Симфония музыки! Мне запало в душу это непонятное слово. Вот за эту симфонию я бы с радостью молился, если б моя молитва могла чем-то помочь. Но отец Серафим обходился без молитвы. Ни разу не видел я, чтобы он перекрестился перед тем, как встать к своим колоколам. В его тесной лачужке-келье я не видел ни одного образка со святыми.
Бам! Бам! — гудела литая медь, отбивая тяжелые, громкозвучные такты в мелодичном хору колоколов и колокольчиков. Бам! Баи! — раскатывалось по зеленым кручам и овражкам дальних киевских окраин. Страшное, грозное гудение переполняло меня насквозь, но я не выпускал из ладоней тугой ремень, отбивал такие громовые, сверхмощные такты, от которых и балки, и пол, подрагивающий подо мной, и звонница со всеми колоколами— все, казалось, готово было подняться в воздух и поплыть, поплыть, аж до самого неба. Мне чудилось, что я купаюсь в этом гуденье, что я сам становлюсь этим гулом и что вот-вот случится чудо и наша высокая колокольня с толстенными стенами поплывет к Карпатам и опустится в моем родном дворе…

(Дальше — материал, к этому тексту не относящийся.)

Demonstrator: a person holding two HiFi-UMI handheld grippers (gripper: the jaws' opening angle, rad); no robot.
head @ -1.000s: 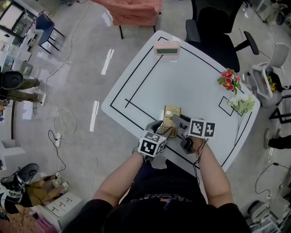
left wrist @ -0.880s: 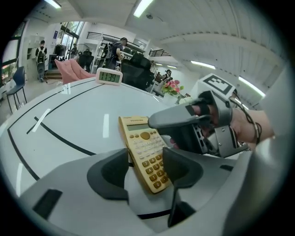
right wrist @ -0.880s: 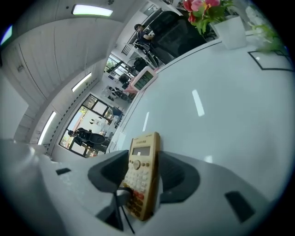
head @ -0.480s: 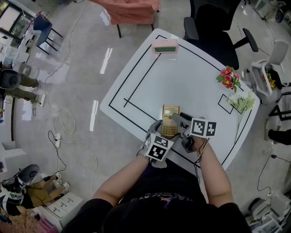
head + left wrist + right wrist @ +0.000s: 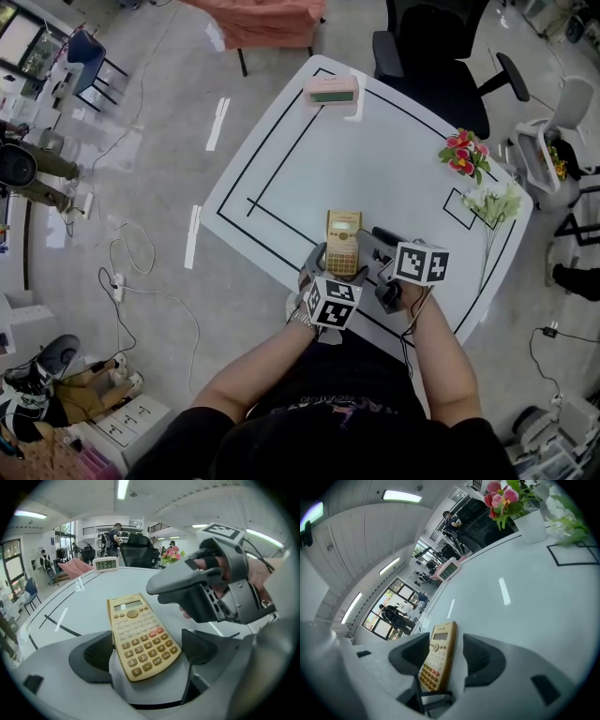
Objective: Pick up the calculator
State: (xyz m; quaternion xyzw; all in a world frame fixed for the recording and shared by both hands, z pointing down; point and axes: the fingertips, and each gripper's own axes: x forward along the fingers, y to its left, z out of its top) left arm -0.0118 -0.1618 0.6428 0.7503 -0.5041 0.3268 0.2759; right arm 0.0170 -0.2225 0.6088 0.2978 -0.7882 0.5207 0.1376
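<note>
The calculator (image 5: 343, 244) is lying face up on the white table (image 5: 394, 159), close to its near edge, as far as I can tell flat. I'm judging it as a light, stiff, thin plastic slab. The case looks smooth, so it's likely slipping under a hard grip. The keys (image 5: 145, 641) and screen (image 5: 127, 605) are sitting on top, so I'm not recommending a squeeze through face and back. A better hold is across the two long side edges, around the number keys or nearer the middle so it isn't tipping. With it lying that low, the jaws need to be riding right at the table to catch those edges.

On the left gripper (image 5: 147, 652) the jaws are opening and standing wide. The calculator's lower end is sitting between the pads (image 5: 93, 656), with a gap showing on the right side, so nothing is clamping.

The right gripper (image 5: 446, 660) is sitting at the calculator's right with its jaws apart. The calculator is between them and a gap is showing at one pad, so I'm seeing no squeeze. By my read, neither one is carrying it.
</note>
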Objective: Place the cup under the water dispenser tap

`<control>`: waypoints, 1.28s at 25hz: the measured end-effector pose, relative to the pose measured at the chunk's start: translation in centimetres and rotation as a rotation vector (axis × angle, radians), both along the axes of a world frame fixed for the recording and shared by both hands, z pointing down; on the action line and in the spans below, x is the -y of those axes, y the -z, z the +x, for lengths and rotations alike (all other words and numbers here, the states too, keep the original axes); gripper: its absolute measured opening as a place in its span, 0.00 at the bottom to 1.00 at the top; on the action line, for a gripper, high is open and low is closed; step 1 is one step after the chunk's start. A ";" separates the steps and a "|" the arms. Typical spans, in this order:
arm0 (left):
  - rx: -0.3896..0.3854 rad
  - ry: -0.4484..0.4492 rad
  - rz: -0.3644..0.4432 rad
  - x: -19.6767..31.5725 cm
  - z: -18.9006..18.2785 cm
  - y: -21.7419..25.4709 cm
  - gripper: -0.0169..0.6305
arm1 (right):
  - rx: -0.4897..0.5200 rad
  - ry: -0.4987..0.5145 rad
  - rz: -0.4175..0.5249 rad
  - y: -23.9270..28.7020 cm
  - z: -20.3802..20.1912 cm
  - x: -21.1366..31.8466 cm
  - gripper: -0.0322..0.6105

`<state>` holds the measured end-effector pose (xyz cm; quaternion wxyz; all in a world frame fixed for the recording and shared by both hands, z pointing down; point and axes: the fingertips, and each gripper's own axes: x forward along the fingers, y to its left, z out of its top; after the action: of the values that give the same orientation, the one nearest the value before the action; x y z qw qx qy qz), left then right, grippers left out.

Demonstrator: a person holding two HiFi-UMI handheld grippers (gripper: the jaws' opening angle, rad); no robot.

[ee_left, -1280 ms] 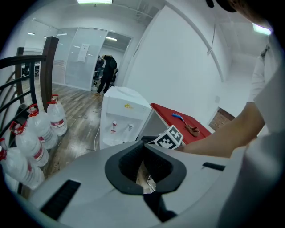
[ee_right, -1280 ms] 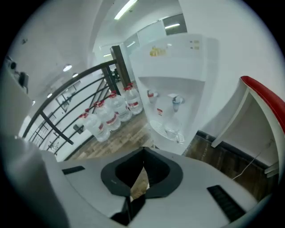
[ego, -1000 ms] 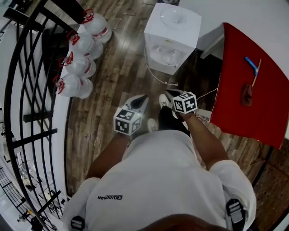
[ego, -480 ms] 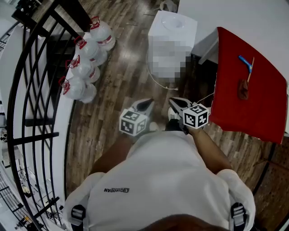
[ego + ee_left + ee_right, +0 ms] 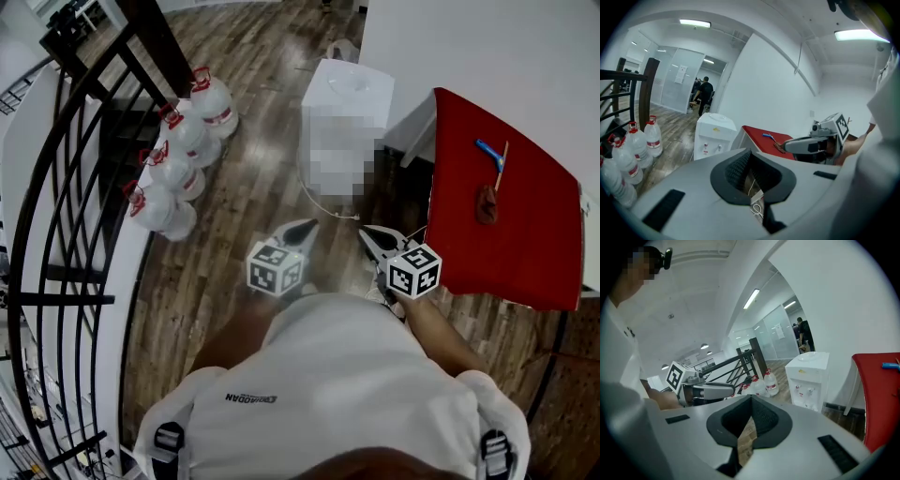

— Погляди-ка, Иван! — кричу я Сухане, будто меня кто-нибудь может услышать, когда я сам себя не слышу. И все-таки я продолжаю кричать и в то же время неустанно бью железным «языком» об оглушительную живую медь: — Полюбуйся, какую я себе работку нашел! Святые отцы молятся, от грехов спасаются, а мне смешно, и я звоню, звоню на всю вселенную!
Текли дни и недели, уже июнь позади. Теперь Василь мог сказать, что он, пожалуй, доволен своей жизнью. Хотя с ним не было ни родных, ни друзей, и даже Сергей Гнездур, единственный друг, с которым он вместе добирался в Киев из далекого карпатского села, отвернулся от него, — зато у него был отец Серафим, добрый милый бородач, заменивший Василю и родного отца, и друга, и даже учителя. Василь ничего не утаивал от отца Серафима — ни о себе, ни о своих близких, рассказал и о своем путешествии во Львов, чтобы там у графа Бобринского добиться справедливой кары для полковника Осипова, с жаром рисовал обаятельный портрет своего дяди Петра, учителя из Синявы, который перед войной ездил в Петербург жаловаться царю на горькую судьбу лемков.